The hedge funds said they were victimized when Porsche quietly bought nearly all the freely traded ordinary shares of Volkswagen as part of a plan to take over the company, contrary to its public statements that it had no plans to do so.
When Porsche revealed its holdings in October 2008, shares of VW soared, briefly making the company the world’s biggest by market value. This caused a “short squeeze” and created losses for the hedge funds, which had entered swap agreements and would have benefited from a decline in price.
At an unusually long 80-minute hearing before a panel of the 2nd U.S. Circuit Court of Appeals in New York, Porsche’s lawyer Robert Giuffra maintained that the Morrison ruling guided this case, prompting skepticism from the bench.

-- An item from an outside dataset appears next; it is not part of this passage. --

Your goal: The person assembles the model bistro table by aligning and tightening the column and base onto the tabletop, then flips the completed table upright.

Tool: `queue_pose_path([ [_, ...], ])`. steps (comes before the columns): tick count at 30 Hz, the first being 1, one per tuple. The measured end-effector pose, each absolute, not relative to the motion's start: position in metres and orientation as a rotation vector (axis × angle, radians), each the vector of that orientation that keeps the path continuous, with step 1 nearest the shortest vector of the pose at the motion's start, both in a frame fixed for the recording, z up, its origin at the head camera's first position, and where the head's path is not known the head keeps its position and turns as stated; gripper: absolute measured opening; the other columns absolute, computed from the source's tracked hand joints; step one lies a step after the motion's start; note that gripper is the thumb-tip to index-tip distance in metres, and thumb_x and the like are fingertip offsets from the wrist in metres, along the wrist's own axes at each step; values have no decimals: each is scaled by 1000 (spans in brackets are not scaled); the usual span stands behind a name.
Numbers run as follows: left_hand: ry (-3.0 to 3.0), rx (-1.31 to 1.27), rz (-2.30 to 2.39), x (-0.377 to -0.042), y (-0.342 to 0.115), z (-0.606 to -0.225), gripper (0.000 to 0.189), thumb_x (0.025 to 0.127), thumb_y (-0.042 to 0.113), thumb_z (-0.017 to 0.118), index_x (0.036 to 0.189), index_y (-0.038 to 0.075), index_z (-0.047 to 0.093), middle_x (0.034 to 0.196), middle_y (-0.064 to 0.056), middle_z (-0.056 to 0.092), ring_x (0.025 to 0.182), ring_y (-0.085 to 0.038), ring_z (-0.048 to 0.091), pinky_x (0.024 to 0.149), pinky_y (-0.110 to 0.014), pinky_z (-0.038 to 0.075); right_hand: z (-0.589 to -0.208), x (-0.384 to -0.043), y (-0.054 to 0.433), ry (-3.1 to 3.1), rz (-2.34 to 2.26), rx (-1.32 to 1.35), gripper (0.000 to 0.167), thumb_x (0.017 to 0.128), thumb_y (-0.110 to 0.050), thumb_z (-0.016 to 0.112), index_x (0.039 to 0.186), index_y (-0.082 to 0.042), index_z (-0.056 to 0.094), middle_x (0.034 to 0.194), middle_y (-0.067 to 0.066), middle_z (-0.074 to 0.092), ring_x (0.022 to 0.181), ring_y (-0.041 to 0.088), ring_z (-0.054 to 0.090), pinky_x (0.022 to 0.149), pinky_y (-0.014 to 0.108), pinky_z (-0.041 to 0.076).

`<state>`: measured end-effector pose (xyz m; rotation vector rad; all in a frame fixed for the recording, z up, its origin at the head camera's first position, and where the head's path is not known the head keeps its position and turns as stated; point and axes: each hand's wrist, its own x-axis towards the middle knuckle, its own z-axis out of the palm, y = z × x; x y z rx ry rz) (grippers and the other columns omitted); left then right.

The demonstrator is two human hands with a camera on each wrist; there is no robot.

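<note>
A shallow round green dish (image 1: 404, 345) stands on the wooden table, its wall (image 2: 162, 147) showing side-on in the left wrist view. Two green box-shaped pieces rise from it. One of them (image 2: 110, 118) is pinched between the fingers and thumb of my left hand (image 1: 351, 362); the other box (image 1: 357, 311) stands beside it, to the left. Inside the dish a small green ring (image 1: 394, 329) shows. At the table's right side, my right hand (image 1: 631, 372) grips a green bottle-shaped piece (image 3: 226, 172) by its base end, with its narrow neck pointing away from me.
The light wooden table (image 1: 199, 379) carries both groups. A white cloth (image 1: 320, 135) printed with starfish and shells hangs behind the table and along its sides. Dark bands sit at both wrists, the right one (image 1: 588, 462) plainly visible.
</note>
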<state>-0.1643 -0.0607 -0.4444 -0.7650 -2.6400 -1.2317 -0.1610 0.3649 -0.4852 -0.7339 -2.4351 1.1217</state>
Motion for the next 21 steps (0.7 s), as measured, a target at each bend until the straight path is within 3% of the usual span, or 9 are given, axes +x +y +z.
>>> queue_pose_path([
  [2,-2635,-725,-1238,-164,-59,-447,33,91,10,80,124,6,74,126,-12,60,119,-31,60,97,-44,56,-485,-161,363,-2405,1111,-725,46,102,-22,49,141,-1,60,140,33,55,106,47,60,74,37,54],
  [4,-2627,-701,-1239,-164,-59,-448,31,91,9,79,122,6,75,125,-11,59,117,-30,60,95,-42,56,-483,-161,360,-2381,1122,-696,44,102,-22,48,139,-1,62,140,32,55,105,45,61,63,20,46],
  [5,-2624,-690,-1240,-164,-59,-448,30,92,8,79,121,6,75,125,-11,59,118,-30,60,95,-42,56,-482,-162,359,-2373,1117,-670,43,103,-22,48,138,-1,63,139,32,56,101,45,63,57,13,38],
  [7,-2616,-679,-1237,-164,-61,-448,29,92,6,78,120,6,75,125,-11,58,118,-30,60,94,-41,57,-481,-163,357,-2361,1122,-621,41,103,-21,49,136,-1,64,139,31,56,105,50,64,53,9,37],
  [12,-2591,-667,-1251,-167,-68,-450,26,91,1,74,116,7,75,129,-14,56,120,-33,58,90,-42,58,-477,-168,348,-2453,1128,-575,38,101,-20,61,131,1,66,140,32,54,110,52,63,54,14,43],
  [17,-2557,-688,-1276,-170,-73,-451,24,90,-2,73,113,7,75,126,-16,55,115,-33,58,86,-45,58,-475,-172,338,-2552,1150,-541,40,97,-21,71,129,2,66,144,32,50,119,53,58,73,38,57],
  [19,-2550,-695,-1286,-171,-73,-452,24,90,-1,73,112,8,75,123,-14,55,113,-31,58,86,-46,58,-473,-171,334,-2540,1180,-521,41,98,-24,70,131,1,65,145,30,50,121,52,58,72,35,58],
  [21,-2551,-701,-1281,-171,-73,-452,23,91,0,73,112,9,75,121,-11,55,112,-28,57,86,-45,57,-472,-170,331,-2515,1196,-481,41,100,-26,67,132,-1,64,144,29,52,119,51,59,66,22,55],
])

“That does not mean it means what you say it means,” Circuit Judge Pierre Leval said. “We have to figure out what it means. To say we should follow Morrison, duh, we know that.”
Leval and his colleagues on the three-judge panel, Robert Sack and Peter Hall, frequently questioned lawyers on both sides about the relevance of Morrison, without indicating how they might rule.
Baer had ruled that the hedge funds’ swaps were essentially transactions made on foreign exchanges and markets and not domestic transactions warranting protection by U.S. courts.
James Heaton, a lawyer for the hedge funds, argued that the swaps were subject to section 10(b) of the Securities Exchange Act of 1934 because the transactions took place in U.S. territory.
“After Morrison, it is that simple. The District Court’s decision to the contrary was in error,” the hedge funds’ lawyers said in written briefs to the appeals court.
But Giuffra countered that a reversal of Baer’s decision would result in “ignoring the economic reality of what the transactions represent.”
The case is Viking Global Equities LP et al v Porsche Automobile Holdings SE in the 2nd U.S. Circuit Court of Appeals in New York No. 11-397.